= Vytautas Kubilius =

Lithuanian critic and political activist (1928–2004)

Vytautas Kubilius (November 23, 1928, Aukštadvarys, Rokiškis district, Lithuania — February 17, 2004, Vilnius) was a Lithuanian literary critic and political activist.

Kubilius was an author of numerous articles and monographs about Lithuanian literature and writers. He took part in Sąjūdis movement, and was a co-founder of the Lithuanian Citizens' Charter movement (Lietuvos piliečių chartija) and the chairman of its Council since 1991.

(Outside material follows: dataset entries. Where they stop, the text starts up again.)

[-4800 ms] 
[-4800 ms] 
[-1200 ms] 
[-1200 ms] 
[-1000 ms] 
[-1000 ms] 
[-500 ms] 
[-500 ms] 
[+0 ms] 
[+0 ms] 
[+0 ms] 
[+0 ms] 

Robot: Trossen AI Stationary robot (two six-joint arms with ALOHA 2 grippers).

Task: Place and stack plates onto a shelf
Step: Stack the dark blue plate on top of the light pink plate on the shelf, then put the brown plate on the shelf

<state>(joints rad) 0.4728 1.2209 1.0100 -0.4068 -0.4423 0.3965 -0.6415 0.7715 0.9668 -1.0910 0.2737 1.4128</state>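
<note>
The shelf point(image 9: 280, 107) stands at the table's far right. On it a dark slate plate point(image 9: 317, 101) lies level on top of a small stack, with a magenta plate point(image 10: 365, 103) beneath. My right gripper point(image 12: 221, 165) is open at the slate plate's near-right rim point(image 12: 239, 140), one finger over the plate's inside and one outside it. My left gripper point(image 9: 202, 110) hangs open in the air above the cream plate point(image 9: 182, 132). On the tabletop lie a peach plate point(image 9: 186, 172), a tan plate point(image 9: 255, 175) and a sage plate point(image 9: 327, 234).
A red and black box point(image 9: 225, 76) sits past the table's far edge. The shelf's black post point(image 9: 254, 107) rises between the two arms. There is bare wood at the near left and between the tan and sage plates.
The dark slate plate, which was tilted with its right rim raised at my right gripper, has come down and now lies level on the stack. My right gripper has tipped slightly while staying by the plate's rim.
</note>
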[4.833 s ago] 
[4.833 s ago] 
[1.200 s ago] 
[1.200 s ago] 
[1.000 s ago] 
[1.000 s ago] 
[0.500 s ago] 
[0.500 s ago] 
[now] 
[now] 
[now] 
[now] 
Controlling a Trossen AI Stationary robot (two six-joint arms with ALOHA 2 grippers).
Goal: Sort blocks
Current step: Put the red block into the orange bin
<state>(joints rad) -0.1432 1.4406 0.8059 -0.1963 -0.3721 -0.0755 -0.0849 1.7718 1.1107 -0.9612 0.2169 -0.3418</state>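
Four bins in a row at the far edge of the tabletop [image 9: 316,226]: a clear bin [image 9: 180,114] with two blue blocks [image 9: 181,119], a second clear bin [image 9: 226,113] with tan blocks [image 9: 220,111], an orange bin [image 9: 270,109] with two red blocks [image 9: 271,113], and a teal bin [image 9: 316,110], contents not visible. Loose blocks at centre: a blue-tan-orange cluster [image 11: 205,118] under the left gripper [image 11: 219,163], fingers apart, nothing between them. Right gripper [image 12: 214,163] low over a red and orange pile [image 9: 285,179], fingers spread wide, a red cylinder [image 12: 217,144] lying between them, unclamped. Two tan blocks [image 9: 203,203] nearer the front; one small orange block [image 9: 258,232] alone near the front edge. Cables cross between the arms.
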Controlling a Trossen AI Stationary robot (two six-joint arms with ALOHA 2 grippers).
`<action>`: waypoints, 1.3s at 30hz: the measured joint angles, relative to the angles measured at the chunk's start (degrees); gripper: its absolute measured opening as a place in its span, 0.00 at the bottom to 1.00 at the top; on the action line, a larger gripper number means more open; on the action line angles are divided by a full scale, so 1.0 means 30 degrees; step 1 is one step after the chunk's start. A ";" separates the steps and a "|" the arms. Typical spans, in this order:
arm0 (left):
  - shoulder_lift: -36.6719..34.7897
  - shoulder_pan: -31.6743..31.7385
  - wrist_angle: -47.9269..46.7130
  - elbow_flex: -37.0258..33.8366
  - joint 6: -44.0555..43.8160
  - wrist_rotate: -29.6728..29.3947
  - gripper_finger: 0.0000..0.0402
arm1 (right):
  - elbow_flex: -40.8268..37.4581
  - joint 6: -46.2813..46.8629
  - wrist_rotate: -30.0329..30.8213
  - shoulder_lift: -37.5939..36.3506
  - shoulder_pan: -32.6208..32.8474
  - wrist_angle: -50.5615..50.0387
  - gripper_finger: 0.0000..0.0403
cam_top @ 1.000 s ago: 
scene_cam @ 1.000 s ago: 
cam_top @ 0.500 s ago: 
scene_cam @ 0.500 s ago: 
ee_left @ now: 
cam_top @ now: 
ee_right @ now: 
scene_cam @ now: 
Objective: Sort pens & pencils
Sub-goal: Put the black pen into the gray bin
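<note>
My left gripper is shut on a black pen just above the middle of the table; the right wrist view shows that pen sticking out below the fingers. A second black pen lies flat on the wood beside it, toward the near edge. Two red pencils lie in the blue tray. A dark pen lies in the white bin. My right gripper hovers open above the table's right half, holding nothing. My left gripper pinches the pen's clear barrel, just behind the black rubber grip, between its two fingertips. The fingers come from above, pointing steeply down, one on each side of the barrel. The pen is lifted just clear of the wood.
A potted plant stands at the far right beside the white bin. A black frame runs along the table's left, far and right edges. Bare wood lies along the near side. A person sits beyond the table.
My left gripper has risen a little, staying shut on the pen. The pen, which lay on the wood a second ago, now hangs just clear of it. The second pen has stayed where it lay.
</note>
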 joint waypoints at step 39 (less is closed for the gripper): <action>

Kubilius was the father of Andrius Kubilius, a Lithuanian politician. He was fatally hit by a motorist at a crosswalk in Vilnius on February 17, 2004. He was awarded the Officer's Cross of the Order of the Lithuanian Grand Duke Gediminas (1998).

==Works==
===Biographies===

- Teofilis Tilvytis (Теофилис Тильвитис). Moscow, 1958.
- Julius Janonis. 1962.
- Salomėjos Nėries lyrika. 1968.
- Kazio Borutos kūryba. 1980.
- Ievos Simonaitytės kūryba. 1987.
- Antanas Vaičiulaitis. 1993.
- Jonas Aistis. 1999.
- Dviese literatūros sūpuoklėse: Kazys Puida ir Vaidilutė. 2003.

===Other===
- Naujų kelių ieškant. 1964.
- Modern Lithuanian Poetry (Современная литовская поэзия). Moscow, 1969.
- XX amžiaus lietuvių poetai. 1980.
- XX amžiaus lietuvių lyrika. Vilnius: Vaga, 1982. 397 p.
- Lietuvių literatūra ir pasaulinės literatūros procesas. Vilnius: Vaga, 1983. 470 p.
- Žanrų kaita ir sintezė. 1986.
- Problemos ir situacijos. 1990.
- Romantizmo tradicija lietuvių literatūroje. Vilnius: Amžius, 1993. 206 p.
- XX amžiaus literatūra: Lietuvių literatūros istorija. Vilnius: Alma littera, Lietuvių literatūros ir tautosakos institutas, 1995. 719 p. ISBN 9986-02-124-3.
- XX amžiaus lietuvių literatūra: Lietuvių literatūros istorija. 2-asis patais. leid. Vilnius: Alma littera, Lietuvių literatūros ir tautosakos institutas, 1996.
- Literatūra istorijos lūžyje. 1997.
- Literatur in Freiheit und Unfreiheit. Die Geschichte der litauischen Literatur von der Staatsgrϋndung bis zur Gegenwart. Aus dem Litauschen von Cornelius Hell und Lina Pestal. Oberhausen - Vilnius: Athena-Verkag, Alma littera, 2002. 286 S. ISBN 3-89896-134-6, ISBN 9955-08-178-3.